Monday, November 10, 2008

First Draft-Homosexual Adoption

Final Project First Draft

We as a people are one. We are all born and united under the same United States Constitution. We all have the same rights and legalities. We are all human; at least that’s how we all assume we are. Adoption is a very controversial topic but adoption by those people who have “abnormal” sexual preferences is even more controversial. Homosexuals have been fighting for years to achieve the rights to adopt children as their own, but the struggle continues. Homosexuals are human beings living under the same Constitution that governs the rights of their heterosexual counterparts. Therefore, they should have equal rights as heterosexuals regarding the rights to adopt children.
There are many Lesbian Gay Bisexual and Transgender (LGBT) reform groups that have been striving for homosexuals to be granted the rights to adopt. It is morally and ethically wrong to deny any person, male or female, gay or straight, the right to adopt a child based on their sexual identity if they are indeed fid to provide a stable, loving environment for the child to grow.
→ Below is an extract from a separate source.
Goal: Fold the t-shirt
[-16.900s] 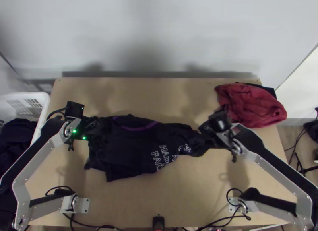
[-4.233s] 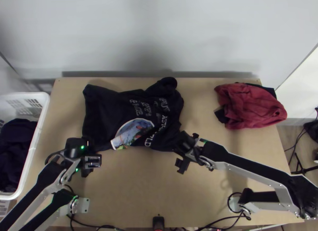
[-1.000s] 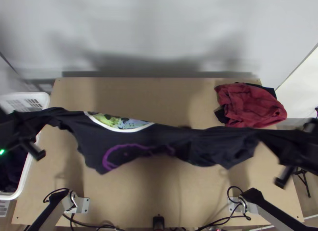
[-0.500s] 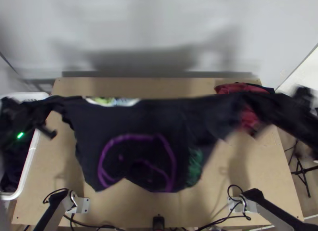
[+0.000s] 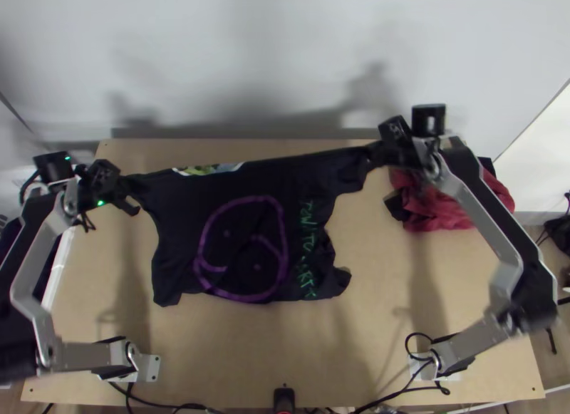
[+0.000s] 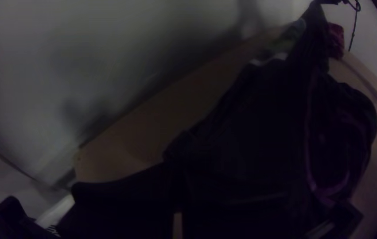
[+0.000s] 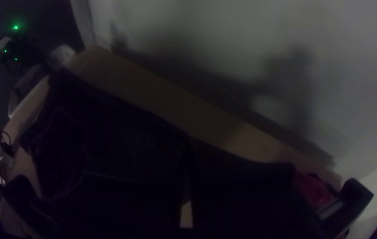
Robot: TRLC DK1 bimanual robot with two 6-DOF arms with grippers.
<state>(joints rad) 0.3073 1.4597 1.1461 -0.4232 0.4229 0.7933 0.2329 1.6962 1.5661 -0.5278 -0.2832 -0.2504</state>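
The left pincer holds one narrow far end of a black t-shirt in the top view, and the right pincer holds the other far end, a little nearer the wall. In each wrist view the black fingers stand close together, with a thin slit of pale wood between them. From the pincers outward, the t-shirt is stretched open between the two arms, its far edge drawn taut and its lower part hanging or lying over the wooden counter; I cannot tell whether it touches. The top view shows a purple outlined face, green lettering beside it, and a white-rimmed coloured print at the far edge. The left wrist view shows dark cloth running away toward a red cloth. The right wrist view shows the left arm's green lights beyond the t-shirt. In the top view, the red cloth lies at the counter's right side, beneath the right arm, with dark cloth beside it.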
The current argument is that those people, gays and lesbians, who can’t naturally produce children, should not be able to be considered as prospective parents. The question then becomes should heterosexuals that can’t produce children not be granted that right as well?
Because gays and lesbians aren’t being treated fairly they keep their sexuality a secret just so that they will even be considered as a potential parent. Some state laws allow single homosexuals to adopt children but homosexual couples are rejected as prospective parents. In these cases, it is common for one partner to actually adopt the child and for the other partner to apply to become a second parent. Second parent adoption is a type of adoption where one of the gay parents has legal rights and the mate petitions for joint custody. According to information furnished by about.com, “second parent adoptions create a second legally recognized parent for the adoptive child.” Second parent adoptions are legal in twenty-one of the fifty states and Washington, D.C. Florida is the only state the blatantly prohibits any kind of gay and lesbian adoption, whereas Arkansas’s, North Dakota’s, and Missouri’s legislation is unclear whether or not gay adoption is permitted. The remaining states and D.C. allow single homosexuals to adopt.
The Declaration of Independence states “we hold these truths to be self-evident, that all men are created equal. That they are endowed by their Creator with certain unalienable rights. That among these are life, liberty, and the pursuit of happiness.” The purpose of this quote is to express that the life of a child is influenced by the environment in which it is brought up. By birth homosexuals are granted the liberty to adopt and raise children. They have the freedom from being restricted but clearly couples are discriminated against daily when it comes to such an issue.
Many activists against homosexuals being granted the right to adopt say that the lifestyles of homosexuals will be influence upon the children. The research that has been done has demonstrated that parents’ orientation doesn’t have an effect on the way the child will turn out. The two biggest concerns with allowing homosexuals to adopt children is the child becoming influenced to be gay or lesbian, and the social affects the child has to endure from having gay parents. Some also feel that the gay parent would attempt to harm the child in sexual ways. This is a ridiculously bogus notion to believe. It is terrible to stereotype a group of people based on their sexual identity. No one discusses the possibility of heterosexual parents molesting children but as soon as gays or lesbians are brought into the picture it is a major issue. The issue should be children not growing up in a two parent home. Rather than worrying about the sexual orientation of the parent the main concern should be whether the parent is providing stability for the child.
Is a dual gender parenting environment necessarily the perfect fit for a child, or is a loving environment more suitable? Many argue that dual gender parenting is a better environment in which a child should be raised. Little does everyone know, children may endure the same criticisms amongst peers whether their parents are gay or straight. Studies show that children have better flourished in a single gender home versus that of a dual gender environment. People argue that gay couples don’t have the ability to distinguish gender roles, but more times than none there are gay couples “who are male and female by actions, if not by anatomy.” (about.com, Homosexual adoption biggest gay rights problem) Does anatomy necessarily deem a parent as a good parent?
A single homosexual is looked at raising a child well before gay couples would even be considered in many states. Wouldn’t it be more beneficial for a child to be raised by two loving parents, regardless of orientation, than to be raised by a single parent who can’t provide the love and support of two parents?
Gay adoption is like segregation whereas interracial adoption is compared to the election of an African American president. Gay adoption is highly looked down upon because there is expected to be social issues with the upbringing of a child. At one point and time interracial adoption was shunned upon just as having a black president was never thought about. Now that more gays and lesbians are becoming civilly unionized and the issue of legal custody of both partners is becoming serious issues, things need to be clearly addressed.

1 comment:

theorangehanger said...

I think that this draft gave me a great insight into the direction that your papaer is going. it left me very informed and interested, i felt as though i should research more to find out more information on my own. I felt as though all the cites that were shown were very relevant to the paper and were used appropriately and I think i will use some of the techniques you used in your paper because it worked.